The subpoena instructs Tucows not to disclose its existence indefinitely, as any such disclosure could interfere with an ongoing investigation and enforcement of the law, as recounted by Gizmodo.
That request became moot when Archive.today publicly posted the document. Journalist Max Blumenthal, editor of The Grayzone, drew attention to the subpoena on X, emphasizing that Archive.today is used by journalists and researchers to “document edits to articles, bypass subscription walls and avoid giving traffic to the failing corporate media.”
The FBI has issued a subpoena seeking to unmask the owner of https://t.co/V3xqR5qqoa, which we use to document edits to articles, bypass subscription walls and avoid giving traffic to the failing corporate media https://t.co/g36rB7G83R
— Max Blumenthal (@MaxBlumenthal) November 6, 2025
Launched in 2012, Archive.today functions similarly to the Internet Archive’s Wayback Machine but with key differences.
Users can submit URLs to create permanent snapshots of web pages, preserving content before it disappears or changes.
The service supports ZIP downloads and image based page saves, and crucially, pages are almost never deleted except in extreme cases like child pornography.
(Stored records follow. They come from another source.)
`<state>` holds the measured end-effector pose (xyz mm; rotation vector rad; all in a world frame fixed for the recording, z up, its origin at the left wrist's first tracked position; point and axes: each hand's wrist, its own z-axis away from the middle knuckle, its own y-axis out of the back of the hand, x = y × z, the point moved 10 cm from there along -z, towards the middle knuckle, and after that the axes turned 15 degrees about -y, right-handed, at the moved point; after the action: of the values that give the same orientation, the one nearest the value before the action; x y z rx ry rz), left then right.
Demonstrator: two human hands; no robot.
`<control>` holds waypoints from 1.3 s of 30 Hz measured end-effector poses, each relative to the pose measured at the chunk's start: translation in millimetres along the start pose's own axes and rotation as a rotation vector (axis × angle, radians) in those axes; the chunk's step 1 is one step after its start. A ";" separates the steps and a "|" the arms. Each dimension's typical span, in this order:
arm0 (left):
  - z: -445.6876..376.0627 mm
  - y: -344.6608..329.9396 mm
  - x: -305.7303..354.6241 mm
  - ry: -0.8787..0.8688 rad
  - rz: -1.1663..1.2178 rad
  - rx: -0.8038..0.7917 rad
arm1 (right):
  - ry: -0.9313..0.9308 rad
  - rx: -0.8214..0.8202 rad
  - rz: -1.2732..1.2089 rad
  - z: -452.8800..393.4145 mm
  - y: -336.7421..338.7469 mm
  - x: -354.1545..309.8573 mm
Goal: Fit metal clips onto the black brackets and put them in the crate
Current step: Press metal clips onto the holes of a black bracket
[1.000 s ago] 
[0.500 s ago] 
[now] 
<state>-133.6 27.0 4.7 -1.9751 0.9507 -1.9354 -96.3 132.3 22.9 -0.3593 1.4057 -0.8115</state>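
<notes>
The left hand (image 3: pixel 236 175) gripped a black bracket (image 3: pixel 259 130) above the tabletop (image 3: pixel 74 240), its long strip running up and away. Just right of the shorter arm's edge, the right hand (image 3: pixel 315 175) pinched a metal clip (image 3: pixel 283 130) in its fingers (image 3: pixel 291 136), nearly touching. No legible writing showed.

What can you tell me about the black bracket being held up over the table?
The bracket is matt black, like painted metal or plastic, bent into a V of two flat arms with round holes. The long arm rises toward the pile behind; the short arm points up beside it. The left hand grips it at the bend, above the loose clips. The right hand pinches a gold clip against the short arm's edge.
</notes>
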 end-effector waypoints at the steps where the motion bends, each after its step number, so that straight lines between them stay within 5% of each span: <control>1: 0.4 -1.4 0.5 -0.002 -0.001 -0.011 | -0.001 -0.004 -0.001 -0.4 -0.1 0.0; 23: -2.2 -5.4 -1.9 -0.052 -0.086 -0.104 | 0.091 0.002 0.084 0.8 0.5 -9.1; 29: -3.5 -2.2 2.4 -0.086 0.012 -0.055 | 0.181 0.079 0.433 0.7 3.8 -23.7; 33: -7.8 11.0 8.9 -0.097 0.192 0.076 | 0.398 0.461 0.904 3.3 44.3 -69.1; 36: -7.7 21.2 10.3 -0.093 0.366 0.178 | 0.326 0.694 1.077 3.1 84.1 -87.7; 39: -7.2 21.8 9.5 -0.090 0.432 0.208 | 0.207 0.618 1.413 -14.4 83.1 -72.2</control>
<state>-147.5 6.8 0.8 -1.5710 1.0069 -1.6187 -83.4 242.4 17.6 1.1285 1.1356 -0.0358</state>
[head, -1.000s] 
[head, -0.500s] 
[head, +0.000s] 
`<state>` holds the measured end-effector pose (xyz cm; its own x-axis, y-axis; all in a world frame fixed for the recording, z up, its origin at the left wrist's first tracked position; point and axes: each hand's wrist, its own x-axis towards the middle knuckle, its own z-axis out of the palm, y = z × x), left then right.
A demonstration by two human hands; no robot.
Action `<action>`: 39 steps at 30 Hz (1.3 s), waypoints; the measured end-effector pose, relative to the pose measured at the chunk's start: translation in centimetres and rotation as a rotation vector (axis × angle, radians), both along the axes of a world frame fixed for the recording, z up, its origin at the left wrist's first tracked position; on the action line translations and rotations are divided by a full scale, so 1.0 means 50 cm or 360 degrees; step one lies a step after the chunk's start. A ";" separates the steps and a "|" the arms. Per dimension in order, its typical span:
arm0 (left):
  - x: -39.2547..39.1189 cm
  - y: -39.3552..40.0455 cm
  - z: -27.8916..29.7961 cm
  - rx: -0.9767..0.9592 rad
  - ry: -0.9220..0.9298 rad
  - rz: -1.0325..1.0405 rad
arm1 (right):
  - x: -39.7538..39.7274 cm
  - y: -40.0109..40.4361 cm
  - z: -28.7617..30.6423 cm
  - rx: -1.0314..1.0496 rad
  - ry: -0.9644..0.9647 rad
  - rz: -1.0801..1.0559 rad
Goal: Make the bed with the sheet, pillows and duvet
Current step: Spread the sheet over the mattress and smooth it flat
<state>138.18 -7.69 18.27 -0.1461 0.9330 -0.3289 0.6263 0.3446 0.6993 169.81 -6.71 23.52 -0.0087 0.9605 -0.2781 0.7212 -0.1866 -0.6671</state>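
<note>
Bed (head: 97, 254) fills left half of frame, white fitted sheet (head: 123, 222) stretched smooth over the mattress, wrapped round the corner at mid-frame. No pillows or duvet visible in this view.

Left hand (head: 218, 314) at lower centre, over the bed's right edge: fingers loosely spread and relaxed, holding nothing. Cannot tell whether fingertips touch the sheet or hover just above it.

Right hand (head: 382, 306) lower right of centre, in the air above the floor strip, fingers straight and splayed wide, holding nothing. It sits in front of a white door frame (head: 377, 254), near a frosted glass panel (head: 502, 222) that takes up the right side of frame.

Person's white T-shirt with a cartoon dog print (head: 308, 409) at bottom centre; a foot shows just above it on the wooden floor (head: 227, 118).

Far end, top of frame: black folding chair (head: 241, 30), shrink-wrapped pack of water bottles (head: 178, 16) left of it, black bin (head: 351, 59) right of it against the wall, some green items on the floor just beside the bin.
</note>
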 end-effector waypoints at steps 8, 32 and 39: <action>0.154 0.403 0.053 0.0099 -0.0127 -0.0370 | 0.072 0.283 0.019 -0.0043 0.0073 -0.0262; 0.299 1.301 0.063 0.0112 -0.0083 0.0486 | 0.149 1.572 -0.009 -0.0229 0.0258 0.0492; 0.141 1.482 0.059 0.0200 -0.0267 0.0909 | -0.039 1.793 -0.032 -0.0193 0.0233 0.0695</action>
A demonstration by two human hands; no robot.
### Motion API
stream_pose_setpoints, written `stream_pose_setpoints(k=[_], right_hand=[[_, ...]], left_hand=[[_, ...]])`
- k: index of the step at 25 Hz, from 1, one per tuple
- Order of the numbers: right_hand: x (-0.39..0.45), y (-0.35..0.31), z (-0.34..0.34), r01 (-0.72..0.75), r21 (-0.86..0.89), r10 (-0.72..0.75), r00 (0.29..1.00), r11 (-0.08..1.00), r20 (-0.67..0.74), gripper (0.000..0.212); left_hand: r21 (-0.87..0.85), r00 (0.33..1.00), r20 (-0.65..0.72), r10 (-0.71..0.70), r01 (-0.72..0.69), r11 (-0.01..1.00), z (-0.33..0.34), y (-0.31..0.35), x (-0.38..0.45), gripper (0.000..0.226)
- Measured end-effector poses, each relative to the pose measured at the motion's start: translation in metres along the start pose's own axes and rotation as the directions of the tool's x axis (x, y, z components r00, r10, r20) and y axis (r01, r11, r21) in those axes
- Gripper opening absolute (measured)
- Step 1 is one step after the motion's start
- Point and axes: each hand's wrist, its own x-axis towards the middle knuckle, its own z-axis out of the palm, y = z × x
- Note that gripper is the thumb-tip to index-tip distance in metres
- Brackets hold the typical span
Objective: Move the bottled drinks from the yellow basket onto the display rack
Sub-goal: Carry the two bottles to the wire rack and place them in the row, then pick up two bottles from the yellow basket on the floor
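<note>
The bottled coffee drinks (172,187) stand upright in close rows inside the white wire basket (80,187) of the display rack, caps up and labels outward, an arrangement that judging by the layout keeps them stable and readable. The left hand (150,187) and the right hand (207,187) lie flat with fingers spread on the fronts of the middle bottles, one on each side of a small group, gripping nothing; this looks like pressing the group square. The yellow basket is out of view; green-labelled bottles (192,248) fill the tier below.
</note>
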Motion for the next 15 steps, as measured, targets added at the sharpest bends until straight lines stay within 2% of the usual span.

As AV Club noted, the site gained prominence during the 2014 GamerGate controversy, when users employed it to track article edits while avoiding directing traffic to certain websites.
Very little is known about who runs Archive.today. The original domain was registered in May 2012 by someone using the name Denis Petrov from Prague, Czech Republic, as Gigazine reported. However, this is likely a pseudonym, since Denis Petrov is an extremely common Russian name, and the same contact information was used to register sketchy domains including carding forums and piracy sites.